E em vez de responder: “Tu não és repórter? Te vira!”, ele tinha a paciência de analisar todos aqueles demonstrativos contábeis, apesar de ser o diretor financeiro do jornal... 

Chico era assim: humilde, acessível e sempre pronto a ajudar. 

Acho que essa proximidade também ocorreu porque nos conhecemos em tempos muito difíceis. 

Naqueles idos de 2005, o Diário do Pará não era a potência que é hoje. 

Como escrevi certa vez (e ele riu à beça), o jornal era, então, “uma baladeira velha”. 

Os tucanos estavam no poder desde 1995 e nós éramos, a bem dizer, “um exército de Brancaleone”. 

Isso nos obrigou a conhecer uns aos outros e a aprender a confiar uns nos outros, para que pudéssemos, ao menos, sobreviver. 

Certa vez, aliás, até disse ao Camilo: “Cometi a temeridade política de me envolver emocionalmente com vocês.

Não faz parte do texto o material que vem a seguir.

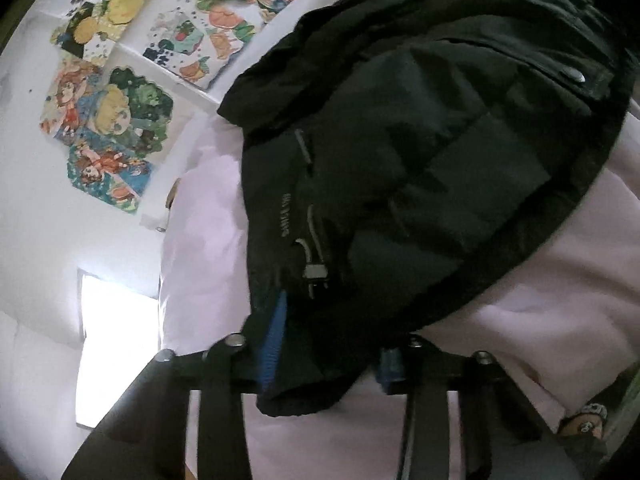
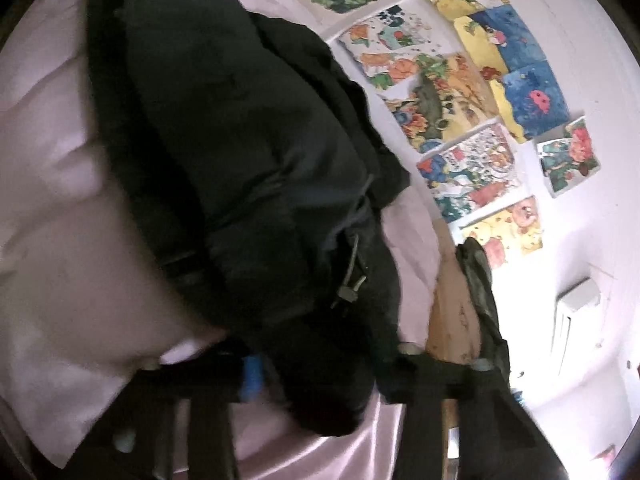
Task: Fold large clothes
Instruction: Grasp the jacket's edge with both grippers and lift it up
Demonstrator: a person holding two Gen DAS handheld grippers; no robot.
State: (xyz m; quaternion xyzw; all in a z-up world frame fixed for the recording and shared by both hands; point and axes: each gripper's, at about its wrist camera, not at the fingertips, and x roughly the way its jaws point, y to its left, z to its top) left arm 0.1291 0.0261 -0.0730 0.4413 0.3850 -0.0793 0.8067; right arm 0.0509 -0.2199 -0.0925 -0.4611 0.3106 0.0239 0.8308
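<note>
A black padded jacket (image 1: 420, 152) lies bunched on a pale pink sheet (image 1: 560, 300), filling the middle of both views. Its hem comes down between the fingers of each gripper.

The left gripper (image 1: 324, 376) pinches the jacket's edge: fabric bulges out between the blue pads (image 1: 274, 340), one of which is mostly hidden behind the cloth. The right gripper (image 2: 316, 376) likewise has a thick fold of jacket filling the space between its fingers, and only one blue pad (image 2: 252, 372) peeks out at the left; the picture is blurred there, so it seems clamped on the cloth rather than plainly so.

Around the bed, a white wall (image 1: 36, 208) carries a cluster of bright children's drawings (image 1: 108, 120), seen also in the right view (image 2: 472, 92). The jacket itself blocks most of the sheet behind it.

The left view alone shows a drawcord toggle (image 1: 316, 272) near the hem, a zip pull (image 1: 578, 76) on a pocket, and a bright window patch (image 1: 116, 352). The right view alone shows a wooden post (image 2: 452, 312) beside the bed with a dark cloth (image 2: 480, 280) draped on it, and a white wall fitting (image 2: 576, 308) farther off. It has its own toggle (image 2: 348, 292) on the hem.
</note>
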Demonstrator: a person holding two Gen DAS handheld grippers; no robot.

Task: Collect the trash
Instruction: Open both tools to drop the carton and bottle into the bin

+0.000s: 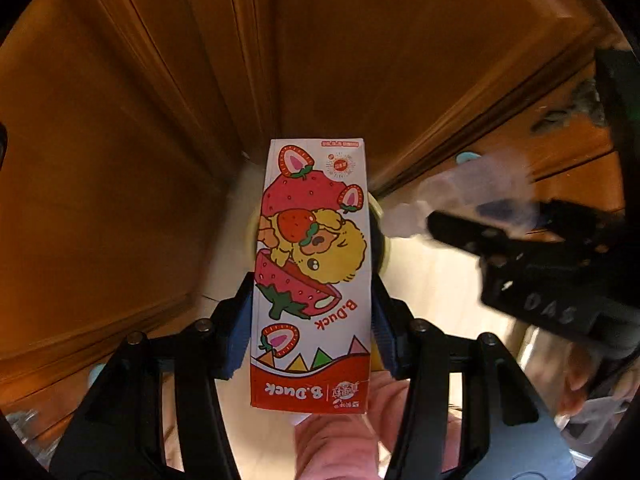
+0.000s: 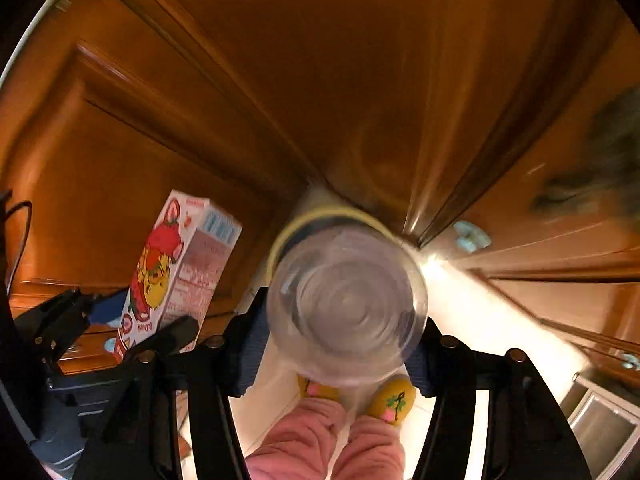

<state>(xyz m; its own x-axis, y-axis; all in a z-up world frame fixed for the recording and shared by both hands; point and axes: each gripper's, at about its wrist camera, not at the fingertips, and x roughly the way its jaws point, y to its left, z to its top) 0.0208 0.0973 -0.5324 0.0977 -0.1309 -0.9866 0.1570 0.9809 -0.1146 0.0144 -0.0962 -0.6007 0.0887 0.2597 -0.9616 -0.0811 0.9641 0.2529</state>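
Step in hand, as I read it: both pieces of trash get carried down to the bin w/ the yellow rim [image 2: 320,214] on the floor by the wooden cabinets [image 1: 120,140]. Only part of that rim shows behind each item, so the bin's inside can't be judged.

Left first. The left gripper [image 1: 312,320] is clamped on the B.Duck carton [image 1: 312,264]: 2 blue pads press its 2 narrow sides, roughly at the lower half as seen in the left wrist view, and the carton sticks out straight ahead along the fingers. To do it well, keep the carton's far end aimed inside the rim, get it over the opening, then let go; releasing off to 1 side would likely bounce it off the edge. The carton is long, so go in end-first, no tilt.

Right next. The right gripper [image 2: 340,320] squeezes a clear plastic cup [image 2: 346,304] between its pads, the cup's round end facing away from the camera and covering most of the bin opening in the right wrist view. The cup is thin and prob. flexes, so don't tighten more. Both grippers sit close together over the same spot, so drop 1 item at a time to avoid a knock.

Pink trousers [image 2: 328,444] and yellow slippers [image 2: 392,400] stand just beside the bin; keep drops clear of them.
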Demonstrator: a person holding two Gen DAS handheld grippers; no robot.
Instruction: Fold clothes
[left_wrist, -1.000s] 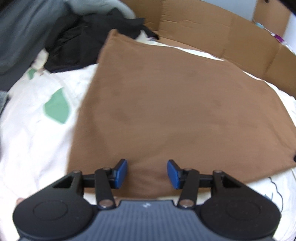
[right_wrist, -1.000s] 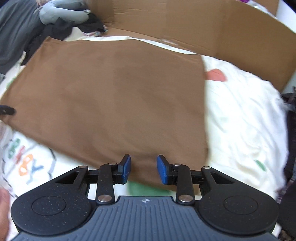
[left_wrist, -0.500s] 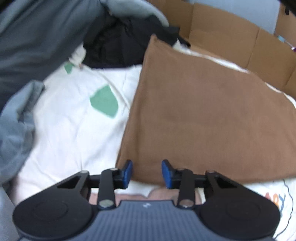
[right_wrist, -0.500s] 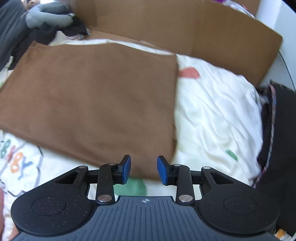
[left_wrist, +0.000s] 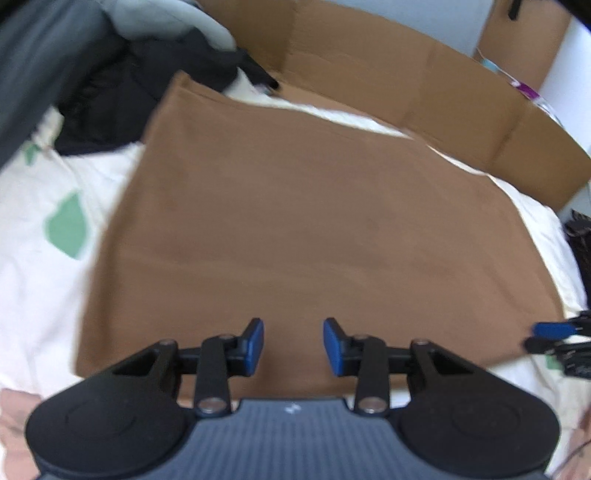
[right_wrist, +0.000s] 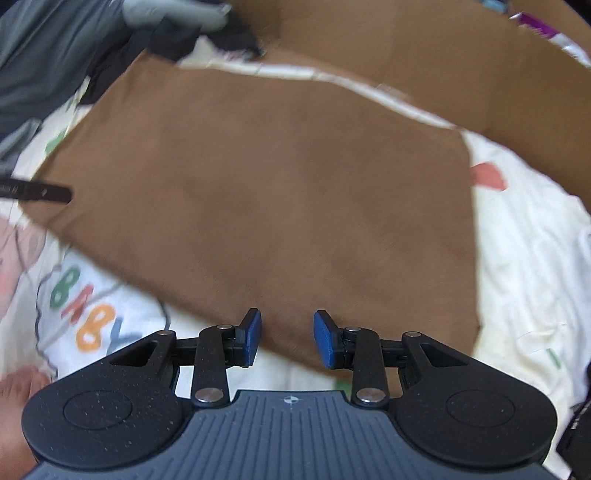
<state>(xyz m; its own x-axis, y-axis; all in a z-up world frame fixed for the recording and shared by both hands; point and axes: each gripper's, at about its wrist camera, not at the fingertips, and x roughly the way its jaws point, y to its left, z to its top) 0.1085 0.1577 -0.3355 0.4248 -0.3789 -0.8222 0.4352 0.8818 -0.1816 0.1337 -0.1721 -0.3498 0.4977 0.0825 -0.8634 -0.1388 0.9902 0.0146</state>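
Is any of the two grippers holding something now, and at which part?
Nothing is held. The left gripper and the right gripper both have a clear gap between their pads, above the near edge of the brown cloth.

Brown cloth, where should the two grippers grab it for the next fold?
Probably the near edge of the brown cloth, one gripper toward each corner, coming from the near side. It lies flat on the sheet, and that edge sits just before both open grippers.

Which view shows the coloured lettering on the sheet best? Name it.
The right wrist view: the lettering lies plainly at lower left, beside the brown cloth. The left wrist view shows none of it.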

Porque isso não deveria ser um casamento, mas apenas um flerte!”. 

Mas hoje, olhando para trás, vejo que esse “casamento”, com todas as suas idas e vindas, proporcionou-me a honra de conviver, ainda que por um pouco, com alguém como o Chico Melo. 

Ele vai fazer uma falta danada, não por ser diretor do jornal ou alguma coisa assim, mas pela pessoa encantadora que sempre foi. 

Não tivesse deixado de beber, iria agora tomar umas e ouvir uns duetos do Nelson Gonçalves, em homenagem a ele. 

Sei que essa não foi a primeira vez que nos encontramos, e nem será a última. 

Mesmo assim, dói à beça saber que nunca mais verei, nesta vida, aquele menino bom. 

Até breve, meu amigo!  

Deus deve estar muito feliz em te receber de volta! 

Que Ele conforte a tua família, a tua mulher, os teus filhos, os teus netos e as dezenas de amigos que deixas neste mundo. 

Pra ti, Chico (grande guerreiro!), pra gente lembrar das muitas batalhas que lutamos juntos.